Advancing years

By Jeff Petersen, The Observer June 01, 2012 08:38 am
Back when I was young, in the Pleistocene epoch, I wanted to look old.

Now that I am as old as granite ---- calcified, pruneified, Milk of Magnesiafied ---- I want to look young.

OK, so I just turned 55. It’s only middle age — if you’re from Okinawa and eat truckloads of sweet potatoes each day.

In America, the double-nickel, 55, is the terrible twos of old age.

You have 10, maybe 20 years to sweat until you can safely retire with hope of not having cat food as the main course most nights.

Fifty-five is a time when you discover your first wrinkles, age spots, thinning hair and well marbled belly. 

Fifty-five is a time when you discover perfectionism is as impossible as training a deer to do the hula hoop.

Fifty-five is a time when you discover that no matter how bad things get, you’ve seen worse — way worse.

You’ve seen a dad dying of bone cancer at age 70. You’ve seen the funeral where all his aunts and uncles in their mid-90s sit in a front row of chairs as the casket is lowered into the ground at the cemetery. 

You’ve seen a wife of 24 years die of complications of diabetes. You’ve had a year of grief recovery and then begun dating again and got remarried.

You’ve seen traumatic events, life-changing moments.

All these moments help keep molehills from growing into mountains. You’ve seen the mountains. You’ve breathed that rarefied air.

What’s important, in these advancing years, is to advance. To not get stuck in grief. To not get stuck in petty grievances. 

What’s important is not whether everyone likes us. Only two in three people will, as a rule of thumb, and to expect more is unrealistic.

The important thing is that we care. That we like ourselves. That we do our best in the hours we are given. To work hard. To play hard. To sleep blissfully.
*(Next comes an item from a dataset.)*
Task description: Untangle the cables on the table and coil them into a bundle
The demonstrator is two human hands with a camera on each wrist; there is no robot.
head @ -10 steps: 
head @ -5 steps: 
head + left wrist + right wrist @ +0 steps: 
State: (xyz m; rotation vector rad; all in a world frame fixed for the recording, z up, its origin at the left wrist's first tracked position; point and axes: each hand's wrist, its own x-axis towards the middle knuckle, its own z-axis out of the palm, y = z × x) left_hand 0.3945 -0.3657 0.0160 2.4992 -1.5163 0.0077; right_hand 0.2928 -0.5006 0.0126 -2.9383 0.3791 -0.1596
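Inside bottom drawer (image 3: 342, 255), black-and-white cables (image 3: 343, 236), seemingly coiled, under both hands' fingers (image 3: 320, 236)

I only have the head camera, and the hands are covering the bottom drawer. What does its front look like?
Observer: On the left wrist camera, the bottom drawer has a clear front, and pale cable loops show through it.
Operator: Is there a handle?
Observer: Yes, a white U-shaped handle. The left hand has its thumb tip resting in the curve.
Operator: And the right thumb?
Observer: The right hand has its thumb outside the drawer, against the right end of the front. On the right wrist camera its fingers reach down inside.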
OK, that may be asking a lot when you’re 55. The other morning it was 4:30 when the radio alarm went off, and I was already awake. 

My 80-something neighbor used to say if I woke up at 3 in the morning and saw her light on to come down and play cards.

This time of day even the smooth delivery of public broadcasting sounds harsh. Still, sleep or no sleep, it’s good to have survived to join Club 55.

The point is, at age 55 we can settle into the rocking chair and wait for the next 10 or 20 years to roll by so we can retire. Or we can get busy and enjoy each day and make these truly advancing years matter.